- **ABOUT THIS TASK**:
Take the listing below and output it exactly, with no images.

- **THE DATA**:

Start of Block

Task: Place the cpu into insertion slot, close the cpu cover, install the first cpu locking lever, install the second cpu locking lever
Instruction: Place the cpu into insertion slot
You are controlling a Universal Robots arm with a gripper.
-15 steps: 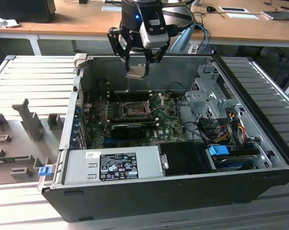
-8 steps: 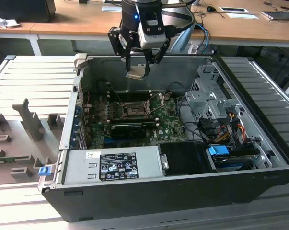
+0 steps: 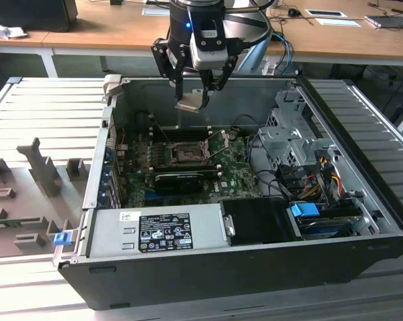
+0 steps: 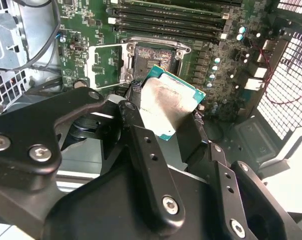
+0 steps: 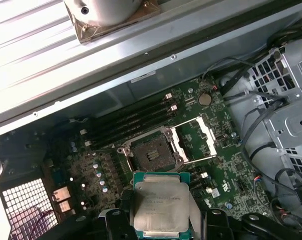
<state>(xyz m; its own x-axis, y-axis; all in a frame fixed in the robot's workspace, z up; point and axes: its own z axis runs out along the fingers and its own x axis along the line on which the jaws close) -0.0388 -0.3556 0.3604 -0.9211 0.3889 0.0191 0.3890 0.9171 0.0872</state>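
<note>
In the exterior view, the black gripper (image 3: pixel 196 93) hangs over the open dark metal computer case (image 3: pixel 188 274). Its jaws are clamped on the small, flat, pale tan-silver square cpu (image 3: pixel 190 103). The square black silver-rimmed insertion slot (image 3: pixel 185 152) lies well below them.

In the second wrist view, the cpu (image 4: pixel 168 102) sits tilted between the jaws, with the insertion slot (image 4: pixel 153 60) just beyond. The thin silver-grey frame-shaped cpu cover (image 4: pixel 124 65) is swung open beside it.

In the first wrist view, the cpu (image 5: pixel 161 205) is gripped by its edges, apart from the insertion slot (image 5: pixel 151 152) and the cpu cover (image 5: pixel 209 134).
</note>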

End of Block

- **ANSWER TO THIS EXERCISE**:
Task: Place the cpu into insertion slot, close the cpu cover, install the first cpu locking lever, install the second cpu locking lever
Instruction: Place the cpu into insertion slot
You are controlling a Universal Robots arm with a gripper.
-15 steps: 
-8 steps: 
+0 steps: 
+0 steps: 
+0 steps: 
<state>(xyz m; its own x-axis, y-axis; all in a frame fixed in the robot's workspace, z up; point and axes: its own z axis runs out along the fingers and its own x axis along the line on which the jaws close) -0.0388 -0.3556 0.3604 -0.9211 0.3889 0.0191 0.3890 0.9171 0.0872</state>
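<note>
In the exterior view, the black gripper (image 3: pixel 196 93) hangs over the open dark metal computer case (image 3: pixel 188 274). Its jaws are clamped on the small, flat, pale tan-silver square cpu (image 3: pixel 190 103). The square black silver-rimmed insertion slot (image 3: pixel 185 152) lies well below them.

In the second wrist view, the cpu (image 4: pixel 168 102) sits tilted between the jaws, with the insertion slot (image 4: pixel 153 60) just beyond. The thin silver-grey frame-shaped cpu cover (image 4: pixel 124 65) is swung open beside it.

In the first wrist view, the cpu (image 5: pixel 161 205) is gripped by its edges, apart from the insertion slot (image 5: pixel 151 152) and the cpu cover (image 5: pixel 209 134).
</note>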

This output has come to an end.